Rencana Usaha Penyediaan Listrik 2025-2034 Bebani Keuangan Negara
Penulis : Kennial Laia
Energi
Rabu, 07 Januari 2026
Editor : Yosep Suprayogi
BETAHITA.ID - Dokumen Rencana Usaha Penyediaan Tenaga Listrik (RUPTL) 2025-2034 PLN dinilai membebani keuangan negara. Pasalnya peta jalan ketenagalistrikan nasional tersebut menambah porsi investasi untuk pembangkit listrik milik swasta atau IPP hingga 73 persen dari total investasi yang dibutuhkan.
RUPTL memuat kebijakan yang terkait dengan makro ekonomi dan pengembangan energi terbarukan di Indonesia. Direktur Pusat Studi Ekonomi dan Hukum (CELIOS) Bhima Yudhistira mengatakan, sektor ketenagalistrikan cukup vital bagi nadi perekonomian. Penyediaan listrik perlu dilakukan dengan prinsip kehati-hatian, termasuk saat menyusun dokumen RUPTL.
“Hal-hal yang harus diperhatikan saat penyusunan dokumen perencanaan seperti RUPTL PLN itu termasuk kondisi makro ekonomi yang dinamis, kapasitas anggaran negara, kesehatan keuangan PLN, arah transisi energi, serta kemampuan daya beli masyarakat,” kata Bhima, Selasa, 6 Januari 2026.
“Maka jika melihat dokumen RUPTL 2025-2034, di mana pemberian alokasi partisipasi produsen listrik swasta atau IPP cukup besar, apakah telah sejalan dengan prinsip kehati-hatian?” katanya.
Menurut Bhima, salah satu faktor yang memberatkan APBN dalam dokumen ketenagalistrikan tersebut adalah perjanjian jual beli tenaga listrik dengan produsen swasta. Mekanisme take or pay dalam kontrak pembelian listrik dengan pihak swasta mewajibkan PLN menyerap seluruh listrik yang diproduksi sesuai kontrak, meskipun listriknya tidak diambil.
Mekanisme ini memaksa PLN mengeluarkan total pembayaran Rp150,7 triliun sepanjang periode 2020-2024 untuk seluruh listrik yang tidak terpakai, menurut studi IEEFA pada November 2025 lalu.

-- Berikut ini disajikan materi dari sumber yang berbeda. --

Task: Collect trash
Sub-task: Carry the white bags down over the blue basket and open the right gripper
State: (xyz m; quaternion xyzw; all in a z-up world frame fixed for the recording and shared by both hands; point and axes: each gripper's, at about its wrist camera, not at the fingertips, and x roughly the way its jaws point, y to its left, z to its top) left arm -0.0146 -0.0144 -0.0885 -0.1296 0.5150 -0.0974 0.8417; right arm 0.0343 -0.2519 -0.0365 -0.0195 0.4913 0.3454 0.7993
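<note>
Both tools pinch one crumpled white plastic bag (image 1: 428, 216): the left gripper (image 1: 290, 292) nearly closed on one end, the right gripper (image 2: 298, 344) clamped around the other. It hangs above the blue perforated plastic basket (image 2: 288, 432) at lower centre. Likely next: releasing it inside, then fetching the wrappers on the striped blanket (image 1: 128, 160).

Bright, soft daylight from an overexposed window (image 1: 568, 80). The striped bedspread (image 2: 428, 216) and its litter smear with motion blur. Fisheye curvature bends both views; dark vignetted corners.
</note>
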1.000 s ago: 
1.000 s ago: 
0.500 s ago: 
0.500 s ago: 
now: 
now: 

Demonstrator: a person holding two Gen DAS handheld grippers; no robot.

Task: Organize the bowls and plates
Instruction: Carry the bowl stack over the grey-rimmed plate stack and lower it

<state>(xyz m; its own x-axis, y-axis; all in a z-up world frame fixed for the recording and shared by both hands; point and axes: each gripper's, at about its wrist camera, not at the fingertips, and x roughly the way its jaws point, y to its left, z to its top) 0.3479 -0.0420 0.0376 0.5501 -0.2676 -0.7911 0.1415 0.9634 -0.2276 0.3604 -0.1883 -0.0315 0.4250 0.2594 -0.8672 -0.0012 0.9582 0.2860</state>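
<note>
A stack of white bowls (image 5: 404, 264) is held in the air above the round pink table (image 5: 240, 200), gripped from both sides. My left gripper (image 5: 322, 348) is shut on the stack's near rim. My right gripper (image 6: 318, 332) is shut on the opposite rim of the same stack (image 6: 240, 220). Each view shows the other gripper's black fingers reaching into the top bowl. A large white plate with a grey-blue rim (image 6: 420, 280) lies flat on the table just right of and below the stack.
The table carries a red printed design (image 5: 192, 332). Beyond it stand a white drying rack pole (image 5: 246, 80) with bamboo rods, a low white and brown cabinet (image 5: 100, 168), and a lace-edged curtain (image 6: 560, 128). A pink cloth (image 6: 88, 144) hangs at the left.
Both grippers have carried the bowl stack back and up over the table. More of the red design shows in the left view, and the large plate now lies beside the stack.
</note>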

“Angka tersebut kemudian berpengaruh ke belanja subsidi dan kompensasi APBN. Baik PLN maupun keuangan negara menanggung beban biaya listrik yang tidak terpakai atau tidak disalurkan kepada PLN. Jumlah ini juga dapat dikategorikan sebagai kerugian negara,” kata Bhima.
“Karena itu memberikan mandat bagi PLN untuk menjalankan perjanjian dengan produsen listrik swasta dengan porsi yang lebih besar dapat berisiko tinggi terhadap keandalan pasokan listrik dan hilangnya kontrol penguasaan negara,” kata Bhima.
Bhima mengatakan, di tengah kondisi penghematan APBN dan pengendalian defisit dan utang, kebijakan tersebut berisiko terhadap beban tambahan kepada konsumen listrik, baik rumah tangga maupun industri.
"Kenaikan tarif dasar listrik yang diakibatkan oleh privatisasi di sektor ketenagalistrikan berimbas pada daya beli masyarakat, daya saing pelaku usaha termasuk UMKM serta penerimaan negara yang berasal dari aktivitas ekonomi secara nasional," katanya.
Saat ini RUPTL 2025-2034 sedang digugat oleh sejumlah organisasi masyarakat sipil pegiat lingkungan dan masyarakat terdampak. Dokumen ketenagalistrikan tersebut dinilai melanggengkan ketergantungan Indonesia pada pembangkit energi fosil, salah satunya dengan usulan penambahan kapasitas pembangkit listrik batu bara dan gas sebesar 16,6 gigawatt hingga 2034. Dokumen ini melemahkan komitmen transisi energi, memperparah krisis iklim dan ketidakadilan lingkungan.